*TASK GOAL*.
All of the data needs to be reproduced with no alterations.

------ INPUT DATA

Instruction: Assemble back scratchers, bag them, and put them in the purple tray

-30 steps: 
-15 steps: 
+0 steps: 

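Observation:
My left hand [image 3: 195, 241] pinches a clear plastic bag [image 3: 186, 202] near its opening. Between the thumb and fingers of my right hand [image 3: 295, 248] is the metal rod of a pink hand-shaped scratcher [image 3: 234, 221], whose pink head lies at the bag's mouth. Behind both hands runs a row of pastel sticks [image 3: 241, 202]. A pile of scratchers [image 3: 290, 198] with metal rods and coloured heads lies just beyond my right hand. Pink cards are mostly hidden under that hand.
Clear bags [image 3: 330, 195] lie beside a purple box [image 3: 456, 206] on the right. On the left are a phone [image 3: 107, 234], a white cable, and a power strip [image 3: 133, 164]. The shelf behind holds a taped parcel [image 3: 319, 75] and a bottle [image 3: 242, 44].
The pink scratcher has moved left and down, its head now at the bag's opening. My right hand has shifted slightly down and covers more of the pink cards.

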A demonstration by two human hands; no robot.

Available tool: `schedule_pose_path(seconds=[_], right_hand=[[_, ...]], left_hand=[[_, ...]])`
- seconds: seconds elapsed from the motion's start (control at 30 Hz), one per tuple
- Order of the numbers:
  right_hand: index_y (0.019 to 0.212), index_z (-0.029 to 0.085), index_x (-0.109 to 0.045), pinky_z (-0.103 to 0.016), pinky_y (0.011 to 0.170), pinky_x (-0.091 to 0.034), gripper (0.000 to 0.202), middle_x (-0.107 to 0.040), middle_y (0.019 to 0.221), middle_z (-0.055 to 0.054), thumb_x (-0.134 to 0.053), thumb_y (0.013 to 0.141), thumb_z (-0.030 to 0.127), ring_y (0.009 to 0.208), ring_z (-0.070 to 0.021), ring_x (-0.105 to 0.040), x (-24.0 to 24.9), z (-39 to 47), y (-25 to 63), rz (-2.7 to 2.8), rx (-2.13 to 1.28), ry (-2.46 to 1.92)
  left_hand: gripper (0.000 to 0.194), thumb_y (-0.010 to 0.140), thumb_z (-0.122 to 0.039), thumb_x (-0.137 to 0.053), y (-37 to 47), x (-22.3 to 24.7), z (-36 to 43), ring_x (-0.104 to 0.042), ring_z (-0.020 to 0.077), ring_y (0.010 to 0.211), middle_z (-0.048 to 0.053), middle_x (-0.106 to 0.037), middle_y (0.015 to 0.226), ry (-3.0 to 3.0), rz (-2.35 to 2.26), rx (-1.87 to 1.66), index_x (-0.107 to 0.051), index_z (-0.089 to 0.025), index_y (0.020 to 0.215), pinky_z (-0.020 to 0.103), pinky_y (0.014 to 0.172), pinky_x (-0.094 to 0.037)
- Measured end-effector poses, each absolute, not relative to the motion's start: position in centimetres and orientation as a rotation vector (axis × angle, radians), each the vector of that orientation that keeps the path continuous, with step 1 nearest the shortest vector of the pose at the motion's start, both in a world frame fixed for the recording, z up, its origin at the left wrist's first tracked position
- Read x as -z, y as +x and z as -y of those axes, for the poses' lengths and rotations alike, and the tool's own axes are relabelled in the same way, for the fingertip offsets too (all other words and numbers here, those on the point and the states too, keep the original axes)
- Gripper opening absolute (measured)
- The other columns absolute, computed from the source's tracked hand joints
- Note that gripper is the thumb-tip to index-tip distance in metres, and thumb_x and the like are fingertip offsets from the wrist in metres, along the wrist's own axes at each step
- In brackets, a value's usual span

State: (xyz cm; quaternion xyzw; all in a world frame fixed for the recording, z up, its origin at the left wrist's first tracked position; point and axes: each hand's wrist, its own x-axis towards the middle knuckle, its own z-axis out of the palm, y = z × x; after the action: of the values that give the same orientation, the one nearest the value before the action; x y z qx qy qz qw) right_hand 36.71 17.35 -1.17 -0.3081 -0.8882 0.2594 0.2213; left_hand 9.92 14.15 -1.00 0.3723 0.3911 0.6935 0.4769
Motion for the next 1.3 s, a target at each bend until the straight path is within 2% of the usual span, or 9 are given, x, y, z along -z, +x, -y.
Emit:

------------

*YOUR RESPONSE*.
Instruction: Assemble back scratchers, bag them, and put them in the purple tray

-30 steps: 
-15 steps: 
+0 steps: 

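Observation:
My left hand [image 3: 195, 241] pinches a clear plastic bag [image 3: 186, 202] near its opening. Between the thumb and fingers of my right hand [image 3: 295, 248] is the metal rod of a pink hand-shaped scratcher [image 3: 234, 221], whose pink head lies at the bag's mouth. Behind both hands runs a row of pastel sticks [image 3: 241, 202]. A pile of scratchers [image 3: 290, 198] with metal rods and coloured heads lies just beyond my right hand. Pink cards are mostly hidden under that hand.
Clear bags [image 3: 330, 195] lie beside a purple box [image 3: 456, 206] on the right. On the left are a phone [image 3: 107, 234], a white cable, and a power strip [image 3: 133, 164]. The shelf behind holds a taped parcel [image 3: 319, 75] and a bottle [image 3: 242, 44].
The pink scratcher has moved left and down, its head now at the bag's opening. My right hand has shifted slightly down and covers more of the pink cards.
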
A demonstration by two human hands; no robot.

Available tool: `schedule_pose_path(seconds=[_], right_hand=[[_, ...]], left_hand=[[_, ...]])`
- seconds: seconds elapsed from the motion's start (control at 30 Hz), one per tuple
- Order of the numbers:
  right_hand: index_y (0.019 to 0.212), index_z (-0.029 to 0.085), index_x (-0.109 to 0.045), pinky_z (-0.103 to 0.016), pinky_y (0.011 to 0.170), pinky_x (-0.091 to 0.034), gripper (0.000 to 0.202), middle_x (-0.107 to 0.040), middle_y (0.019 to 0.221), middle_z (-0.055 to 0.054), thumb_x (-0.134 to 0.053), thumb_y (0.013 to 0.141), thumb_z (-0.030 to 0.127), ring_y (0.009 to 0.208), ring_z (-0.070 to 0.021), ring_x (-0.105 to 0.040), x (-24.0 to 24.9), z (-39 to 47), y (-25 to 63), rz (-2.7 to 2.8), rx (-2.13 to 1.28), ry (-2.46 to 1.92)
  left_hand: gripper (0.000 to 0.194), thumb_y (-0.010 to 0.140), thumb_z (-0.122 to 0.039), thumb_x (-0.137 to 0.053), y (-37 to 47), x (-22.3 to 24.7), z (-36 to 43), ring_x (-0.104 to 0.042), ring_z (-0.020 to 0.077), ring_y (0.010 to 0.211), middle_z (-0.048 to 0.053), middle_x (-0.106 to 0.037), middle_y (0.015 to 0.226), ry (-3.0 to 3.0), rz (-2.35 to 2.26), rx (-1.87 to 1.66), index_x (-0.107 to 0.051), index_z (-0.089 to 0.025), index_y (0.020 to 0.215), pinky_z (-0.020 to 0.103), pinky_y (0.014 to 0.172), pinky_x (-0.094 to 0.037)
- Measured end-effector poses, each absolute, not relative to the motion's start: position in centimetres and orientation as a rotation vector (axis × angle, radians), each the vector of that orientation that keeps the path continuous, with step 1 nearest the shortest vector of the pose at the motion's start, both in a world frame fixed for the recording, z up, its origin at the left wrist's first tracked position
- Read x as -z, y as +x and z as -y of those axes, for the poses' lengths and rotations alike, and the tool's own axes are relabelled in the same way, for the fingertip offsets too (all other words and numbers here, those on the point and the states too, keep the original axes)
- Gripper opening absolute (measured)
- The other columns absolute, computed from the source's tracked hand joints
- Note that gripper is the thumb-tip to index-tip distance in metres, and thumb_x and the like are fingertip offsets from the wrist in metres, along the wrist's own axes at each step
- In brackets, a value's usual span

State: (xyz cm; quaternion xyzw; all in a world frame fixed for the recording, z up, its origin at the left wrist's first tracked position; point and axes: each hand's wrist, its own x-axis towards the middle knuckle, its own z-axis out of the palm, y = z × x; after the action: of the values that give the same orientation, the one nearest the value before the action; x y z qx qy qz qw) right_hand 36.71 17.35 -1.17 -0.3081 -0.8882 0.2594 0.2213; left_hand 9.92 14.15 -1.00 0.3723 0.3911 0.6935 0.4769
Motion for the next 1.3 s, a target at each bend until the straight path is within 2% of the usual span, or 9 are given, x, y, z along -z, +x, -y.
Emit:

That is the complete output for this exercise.